Franco se detuvo bajo el umbral de la puerta, ocasionando que Giulio frenara sus pasos abruptamente antes de chocar contra su espalda.

—Liandro era el líder de los insurgentes. Eso también se acabó, ¿entendido? —demandó Franco—. No quiero volver a escuchar nada acerca de ese asesino o de los rebeldes.

—¿Liandro era el líder de los insurgentes? —preguntó Giulio, incrédulo.

—Nunca me escuchas —exhaló Franco—-. No quiero saber más sobre el asunto.

—Pero yo sí quiero saber cómo es que lo sabes. —Giulio parecía empecinado en hacer enfurecer todavía más a su jefe.

Por experiencia, Jean Franco sabía que, si no aclaraba las dudas de Giulio, le seguiría insistiendo hasta que le respondiera, y no tenía humor para estarlo escuchando. Con un ligero movimiento de cabeza señaló en dirección a la máscara veneciana que había quedado abandonada cerca del librero.

Giulio miró en esa dirección. Con el ceño ligeramente fruncido, avanzó hasta que alcanzó el artilugio de arlequín y lo levantó, reconociéndolo al instante. Esa maldita imagen le había estado dando pesadillas desde que la vio gracias a Vittoria—. ¿De dónde salió esto?

—La encontré en la habitación de Liandro —respondió Franco.

—¿Él hizo el video? —preguntó Giulio entre la incredulidad y la furia. De inmediato alzó la vista hacia Franco.

Jean respondió con un asentimiento.

—Hijo de puta... —farfulló Giulio, mientras regresaba a la ubicación de Franco.

Tener ese objeto tan de cerca, y además poder tocarlo, le provocó a Giulio una sensación amarga. Esa mascara lo llevó no muy atrás en el tiempo, recordándole lo mucho que sufrió al creer que Franco no sobreviviría. Fueron unos días infernales, y no podía imaginar lo que Franco debía sentir al respecto. Liandro destrozó de muchos modos la vida de los Casiraghi.

—¿Ya terminaste? —Franco, sumamente irritado, retomó su andar y salió de la biblioteca.
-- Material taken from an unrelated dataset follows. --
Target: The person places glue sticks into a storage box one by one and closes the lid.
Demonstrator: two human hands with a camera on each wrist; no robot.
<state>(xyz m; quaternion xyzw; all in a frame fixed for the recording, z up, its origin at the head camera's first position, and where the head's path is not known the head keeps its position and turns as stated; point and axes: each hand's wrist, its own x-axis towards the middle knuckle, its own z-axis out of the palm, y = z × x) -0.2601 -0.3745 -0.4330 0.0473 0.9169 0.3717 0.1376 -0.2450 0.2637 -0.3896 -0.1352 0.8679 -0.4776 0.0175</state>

—No —dijo Giulio, saliendo abruptamente de sus cavilaciones. Se guardó la máscara en la parte trasera del pantalón y siguió a Franco—. Todavía tengo muchas preguntas.

—Yo también —comentó Franco—. ¿Has sabido algo de Vittoria?

Giulio dudó ante esa inesperada inquisición. Cada vez le era más complicado guardar el secreto de la paternidad de Franco. Aunque Vittoria todavía no mostraba signos fisiológicos que delataran su estado de gestación, no tardaría mucho tiempo en comenzar a crecerle el vientre. No quería estar presente para el momento en que Franco se enterara. Seguramente se desataría otro pequeño infierno.

—¿Ahora no hablas? —Franco elevó una ceja interrogante.

—¿Eh? Ah... Vittoria... —Giulio carraspeó y tragó saliva—. Desde que volvió de Nápoles se ha estado quedando en el ático esperando noticias tuyas. Hermano... ella te ama.

—Ya lo sé —confirmó Franco llanamente—. Ponte en contacto con nuestros infiltrados dentro de la red Koslov. Que estén preparados para cualquier cambio u orden.

—¿Qué carajo estás diciendo? —El estómago de Giulio sufrió una sacudida y su ritmo cardiaco se aceleró. Mierda. Eso solo significaba una cosa...

—Necesito respuestas —dijo Franco sombríamente—. Y todavía quiero venganza.